Service sector strength lifts March PMI to 6-month high
UK private sector output grew at its fastest pace since last September, driven by a strong rebound in the services sector, according to S&P Global’s latest Purchasing Managers’ Index (PMI).
The composite output index rose to 52.0 in March, up from 50.5 in February, marking a six-month high and a solid return to expansion. Services firms, shielded from the impact of looming U.S. tariffs, saw business conditions improve as domestic and overseas sales ticked up.
The services PMI rose sharply to 53.2, compared to 51.0 in February.
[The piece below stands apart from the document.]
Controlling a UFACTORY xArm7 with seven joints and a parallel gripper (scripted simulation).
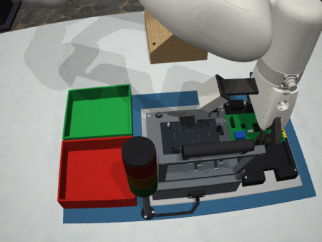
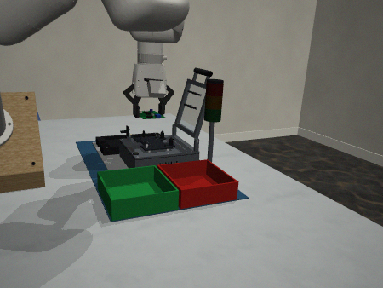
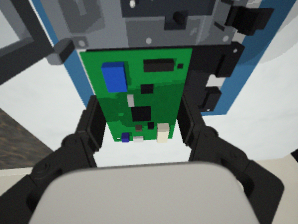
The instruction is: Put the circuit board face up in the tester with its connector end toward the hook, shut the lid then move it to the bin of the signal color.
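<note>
The gripper [image 2: 149, 112] grasped the circuit board [image 3: 137, 95] by its long edges, raised above the tester [image 2: 159, 153]

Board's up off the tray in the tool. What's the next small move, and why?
Probably carry the green circuit board sideways over the grey tester's plate. The black tool grips it by its long edges, high above the bench; the tester's lid stands open, and the signal tower is unlit.

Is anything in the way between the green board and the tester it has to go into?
Nothing visible blocks it. The pincer holds the circuit board in the air above the tester, whose lid stands tilted up and open. The plate with its posts lies uncovered below.
</note>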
By contrast, manufacturing slumped to 44.6, down from 46.9 — the lowest reading since 2022.
Manufacturing confidence collapses
Factory owners reported “severe headwinds” from global uncertainty and anticipated U.S. tariffs. Export sales dropped at the fastest pace since August 2023, and production volumes recorded their steepest fall in nearly 18 months.
- Manufacturers cut investment and jobs in response to worsening outlook
- Business optimism in the sector hit its lowest level since November 2022
- Trump’s proposed tariffs on cars and semiconductors threaten further disruption
With April 2 — “Liberation Day” — still set for major tariff announcements, businesses remain on edge. Although a delay in sector-specific levies is possible, reciprocal tariff measures are still expected to be unveiled.
Mixed signals for UK growth
The divergence between services and manufacturing has led to conflicting interpretations of the broader economic picture. Chris Williamson of S&P Global urged caution, saying that “one good PMI doesn’t signal a recovery.”
Still, services firms reported the highest confidence in five months, providing a welcome reprieve to Chancellor Rachel Reeves ahead of the spring statement.
However, the composite data masks deeper structural concerns:
- Input cost inflation persists, especially in goods-producing sectors
- Export-focused manufacturers remain vulnerable to geopolitical shifts
- Rate hikes and fiscal tightening continue to dampen growth prospects
Outlook: Slow and steady growth ahead
Rob Wood of Pantheon Macroeconomics argued that PMI data may be overly pessimistic. He expects a modest pickup in Q1 growth but warned that 2025 will likely bring only “steady, not spectacular” expansion.